One of the big reasons they've insisted on the SMC D3G is that they can remotely get a lot of diag info that they normally couldn't get off of a residential modem.

FWIW, it is also needed if one needs / wants *Public* static IP's for their LAN.


NetFixer
Snarl For The Camera Please
Premium
join:2004-06-24
The Boro
Reviews:
·Cingular Wireless
·Comcast Business..
·Vonage
·Comcast
reply to noc007

said by noc007:

Like joako mentioned, you don't need to get a modem on their approved list. A modem off of their residential list will suffice and you just need to go through their walled-garden activation...

I can verify that the self install for a non-approved modem using the walled garden has worked for me. But I only did that (with an older DOCSIS2 modem that I already owned) so that I would have a temporary hot-swap spare should my SB6121 go belly up. I would not want to depend on Comcast permanently ignoring that I was not using an officially approved modem (especially if I should need to call support with a connection related problem). Eventually, I will probably just purchase another SB612x modem as a hot-swap spare.

said by noc007:

One of the big reasons they've insisted on the SMC D3G is that they can remotely get a lot of diag info that they normally couldn't get off of a residential modem. Still, the thing is a POS. A CSR can put the D3G into bridge mode so it operates as just a normal modem and you provide your own router, however you'll probably have better luck winning big in a round of BlackJack in Vegas than getting them to do that; even if you do manage to convince them of that, it is quite common that it will get reset by a rep when you call in again for a problem or randomly when a tech looks at your modem...

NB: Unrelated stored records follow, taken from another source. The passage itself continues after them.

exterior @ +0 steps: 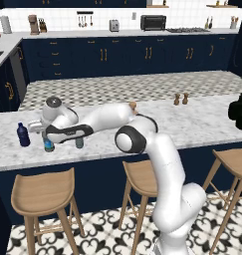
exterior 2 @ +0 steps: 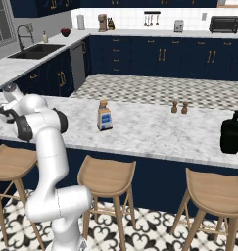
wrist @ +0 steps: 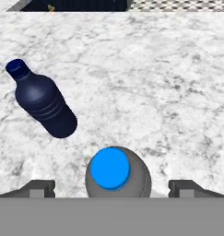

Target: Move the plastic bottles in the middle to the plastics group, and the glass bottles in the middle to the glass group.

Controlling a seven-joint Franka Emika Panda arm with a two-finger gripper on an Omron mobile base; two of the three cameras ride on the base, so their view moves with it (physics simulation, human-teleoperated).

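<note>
A clear-greyish plastic bottle [wrist: 114, 171] with a blue cap stands upright on the marble counter, between my two finger tips [wrist: 39, 188]. My gripper [wrist: 112, 188] is open, and both fingers stand clear of the bottle's sides. In the left base view the gripper [exterior: 47, 135] hovers over this bottle [exterior: 48, 146] at the counter's left end. The dark navy bottle [wrist: 42, 101] [exterior: 23, 134] stands just to its left. A teal-blue bottle [exterior: 79, 143] shows under my forearm. The pale glass bottle [exterior 2: 105, 116] with a brown stopper stands mid-counter. Far right sits the large black bottle [exterior 2: 231, 133] [exterior: 239, 112].
Two small brown shakers [exterior 2: 179, 107] [exterior: 181, 99] stand toward the counter's far edge. Three wooden stools [exterior: 43, 191] line the near side of the marble counter [exterior: 202, 124]. My own arm crosses the left half of the counter.
</note>
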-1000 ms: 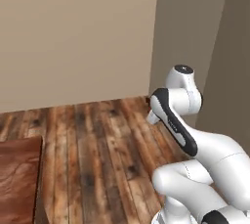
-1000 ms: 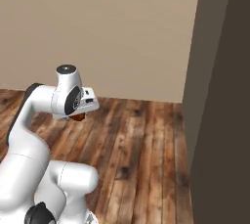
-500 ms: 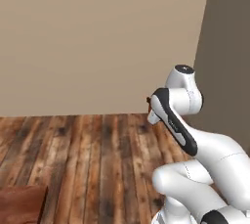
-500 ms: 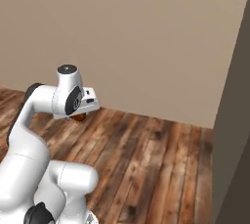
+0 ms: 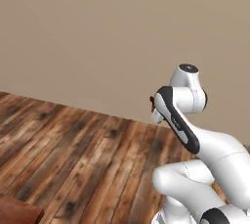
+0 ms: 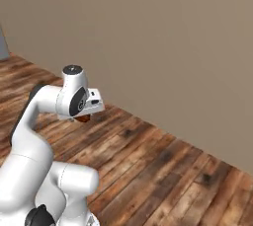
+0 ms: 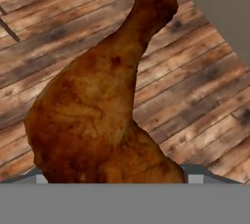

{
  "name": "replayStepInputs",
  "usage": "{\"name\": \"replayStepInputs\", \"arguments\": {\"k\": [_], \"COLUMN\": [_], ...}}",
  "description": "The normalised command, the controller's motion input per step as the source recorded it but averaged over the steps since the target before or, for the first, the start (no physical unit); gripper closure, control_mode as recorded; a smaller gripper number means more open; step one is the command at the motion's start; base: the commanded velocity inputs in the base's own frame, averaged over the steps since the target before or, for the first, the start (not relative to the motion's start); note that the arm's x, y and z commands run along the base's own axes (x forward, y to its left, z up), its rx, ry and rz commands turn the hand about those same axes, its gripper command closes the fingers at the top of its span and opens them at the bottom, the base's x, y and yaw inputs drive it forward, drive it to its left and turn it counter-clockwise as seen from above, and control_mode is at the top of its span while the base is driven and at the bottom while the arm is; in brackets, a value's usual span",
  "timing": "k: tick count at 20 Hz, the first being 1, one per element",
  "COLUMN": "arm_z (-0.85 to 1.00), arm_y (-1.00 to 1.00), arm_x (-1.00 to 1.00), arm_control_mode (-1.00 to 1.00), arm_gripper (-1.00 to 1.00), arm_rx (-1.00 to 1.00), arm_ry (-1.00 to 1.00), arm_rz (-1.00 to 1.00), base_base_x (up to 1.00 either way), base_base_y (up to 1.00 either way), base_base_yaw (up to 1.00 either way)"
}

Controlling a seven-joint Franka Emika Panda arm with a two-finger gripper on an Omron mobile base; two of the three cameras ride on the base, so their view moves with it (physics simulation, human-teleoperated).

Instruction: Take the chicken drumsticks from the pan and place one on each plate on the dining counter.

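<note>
One glossy reddish-brown cooked chicken drumstick (image 7: pixel 105 115) was carried in the end effector (image 6: pixel 83 116), whose jaws stood wide around the meat, closed on it rather than empty. In the hand view the drumstick lay directly ahead of the end effector, pressed right up against the camera, with its bulbous end nearest the fingers and its long axis running away from them to the thin bone end at the far edge of that view. In the right base view a small brown patch of it was seen just beneath the white hand, held high above the brown plank floor (image 6: pixel 163 170). No white plate and no dining desk could be made out, so the placing step was judged not yet reachable; the coming move was judged to turn on bringing a plate beneath the hanging drumstick.

Against the earlier pictures, the whole background had shifted in both base views: the dark upright panel at the side was gone, and the plain beige wall (image 5: pixel 97 37) spread across. That was taken as travel of the base, not of the things. The arm's pose and the grip were unchanged.
</note>
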Motion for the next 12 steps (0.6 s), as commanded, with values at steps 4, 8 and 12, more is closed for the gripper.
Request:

I can attest to the fact that Comcast will (and does) do hard resets on SMCD3G gateways that it finds in bridge mode. I was always able to find a business class CSR able/willing to put it back; but it would usually take multiple phone calls, and my network would be down until that was done. So I eventually just bought my own SB6121 to replace the SMCD3G-CCR (I tried to get Comcast to rent me an SB612x, but I was told that was not possible).

said by noc007:

Personally I don't see the benefit of Business Class over their residential service, especially the support side of things. Every time I’ve called, I swear I'm talking with their normal support. Perhaps it’s due to having a Residential TV account and I get routed differently when calling their Business support line even though I specify which account I’m calling about...

If you do get the business service and ever have to put in a support ticket, hopefully they route you to a different support center than the one they send me to; whenever I call, I might as well be talking to a cage full of birds.

Are you calling 1-800-COMCAST, or the business support number 1-800-391-3000? I also have both a business class HSI account and a residential TV account, but I have never had any problems getting connected to a business class support CSR when calling the business class support number. FWIW, I have noticed that lately the CSR will ask for my business class account number instead of depending on the phone system routing, so perhaps that is in response to past problems with some customers being routed to the wrong support center.
--
A well-regulated militia, being necessary to the security of a free State, the right of the people to keep and bear arms shall not be infringed.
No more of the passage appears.